▶ _Task_
The response should consist of the listing, repeated word for word.
=== Begin Enclosure ===
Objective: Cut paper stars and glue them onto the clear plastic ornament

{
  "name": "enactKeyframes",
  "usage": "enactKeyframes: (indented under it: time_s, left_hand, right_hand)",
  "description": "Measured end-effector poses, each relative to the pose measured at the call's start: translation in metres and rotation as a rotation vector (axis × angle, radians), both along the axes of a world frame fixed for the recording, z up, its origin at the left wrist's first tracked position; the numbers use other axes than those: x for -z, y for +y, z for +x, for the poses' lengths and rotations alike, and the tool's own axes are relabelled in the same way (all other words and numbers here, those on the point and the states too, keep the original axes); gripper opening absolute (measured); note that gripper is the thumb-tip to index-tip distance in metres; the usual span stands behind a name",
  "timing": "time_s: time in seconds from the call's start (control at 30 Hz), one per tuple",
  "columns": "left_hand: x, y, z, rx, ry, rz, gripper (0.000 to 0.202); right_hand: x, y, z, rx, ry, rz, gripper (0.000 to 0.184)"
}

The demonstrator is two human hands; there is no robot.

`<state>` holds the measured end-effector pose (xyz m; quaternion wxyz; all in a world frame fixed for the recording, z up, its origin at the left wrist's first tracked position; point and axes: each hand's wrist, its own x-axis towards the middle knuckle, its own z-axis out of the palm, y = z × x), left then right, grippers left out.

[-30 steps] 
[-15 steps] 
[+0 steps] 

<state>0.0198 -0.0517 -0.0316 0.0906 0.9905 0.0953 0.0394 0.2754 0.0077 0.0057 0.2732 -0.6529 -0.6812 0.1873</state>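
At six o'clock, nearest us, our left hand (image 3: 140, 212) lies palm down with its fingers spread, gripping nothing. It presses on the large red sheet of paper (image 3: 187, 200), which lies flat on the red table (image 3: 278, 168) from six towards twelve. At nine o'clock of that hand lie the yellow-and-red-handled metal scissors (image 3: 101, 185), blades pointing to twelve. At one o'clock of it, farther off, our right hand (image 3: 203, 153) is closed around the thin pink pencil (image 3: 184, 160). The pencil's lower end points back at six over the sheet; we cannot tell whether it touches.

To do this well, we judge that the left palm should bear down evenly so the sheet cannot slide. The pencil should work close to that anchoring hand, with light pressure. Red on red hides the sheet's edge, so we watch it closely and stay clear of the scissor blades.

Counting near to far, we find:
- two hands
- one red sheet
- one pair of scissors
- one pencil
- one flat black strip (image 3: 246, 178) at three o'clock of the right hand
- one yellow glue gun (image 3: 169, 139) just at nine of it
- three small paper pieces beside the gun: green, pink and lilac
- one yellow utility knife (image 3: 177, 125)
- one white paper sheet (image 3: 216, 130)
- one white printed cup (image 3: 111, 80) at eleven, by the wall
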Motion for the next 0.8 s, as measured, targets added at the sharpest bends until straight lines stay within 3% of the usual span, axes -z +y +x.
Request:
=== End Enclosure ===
▶ _Exercise response_
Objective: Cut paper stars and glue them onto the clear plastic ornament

{
  "name": "enactKeyframes",
  "usage": "enactKeyframes: (indented under it: time_s, left_hand, right_hand)",
  "description": "Measured end-effector poses, each relative to the pose measured at the call's start: translation in metres and rotation as a rotation vector (axis × angle, radians), both along the axes of a world frame fixed for the recording, z up, its origin at the left wrist's first tracked position; the numbers use other axes than those: x for -z, y for +y, z for +x, for the poses' lengths and rotations alike, and the tool's own axes are relabelled in the same way (all other words and numbers here, those on the point and the states too, keep the original axes); gripper opening absolute (measured); note that gripper is the thumb-tip to index-tip distance in metres; the usual span stands behind a name",
  "timing": "time_s: time in seconds from the call's start (control at 30 Hz), one per tuple",
  "columns": "left_hand: x, y, z, rx, ry, rz, gripper (0.000 to 0.202); right_hand: x, y, z, rx, ry, rz, gripper (0.000 to 0.184)"
}

The demonstrator is two human hands; there is no robot.

`<state>` holds the measured end-effector pose (xyz m; quaternion wxyz; all in a world frame fixed for the recording, z up, its origin at the left wrist's first tracked position; point and axes: each hand's wrist, its own x-axis towards the middle knuckle, its own z-axis out of the palm, y = z × x), left then right, grippers left out.

[-30 steps] 
[-15 steps] 
[+0 steps] 

<state>0.0198 -0.0517 -0.0316 0.0906 0.9905 0.0953 0.0394 0.2754 0.0077 0.0057 0.2732 -0.6529 -0.6812 0.1873</state>
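At six o'clock, nearest us, our left hand (image 3: 140, 212) lies palm down with its fingers spread, gripping nothing. It presses on the large red sheet of paper (image 3: 187, 200), which lies flat on the red table (image 3: 278, 168) from six towards twelve. At nine o'clock of that hand lie the yellow-and-red-handled metal scissors (image 3: 101, 185), blades pointing to twelve. At one o'clock of it, farther off, our right hand (image 3: 203, 153) is closed around the thin pink pencil (image 3: 184, 160). The pencil's lower end points back at six over the sheet; we cannot tell whether it touches.

To do this well, we judge that the left palm should bear down evenly so the sheet cannot slide. The pencil should work close to that anchoring hand, with light pressure. Red on red hides the sheet's edge, so we watch it closely and stay clear of the scissor blades.

Counting near to far, we find:
- two hands
- one red sheet
- one pair of scissors
- one pencil
- one flat black strip (image 3: 246, 178) at three o'clock of the right hand
- one yellow glue gun (image 3: 169, 139) just at nine of it
- three small paper pieces beside the gun: green, pink and lilac
- one yellow utility knife (image 3: 177, 125)
- one white paper sheet (image 3: 216, 130)
- one white printed cup (image 3: 111, 80) at eleven, by the wall
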Motion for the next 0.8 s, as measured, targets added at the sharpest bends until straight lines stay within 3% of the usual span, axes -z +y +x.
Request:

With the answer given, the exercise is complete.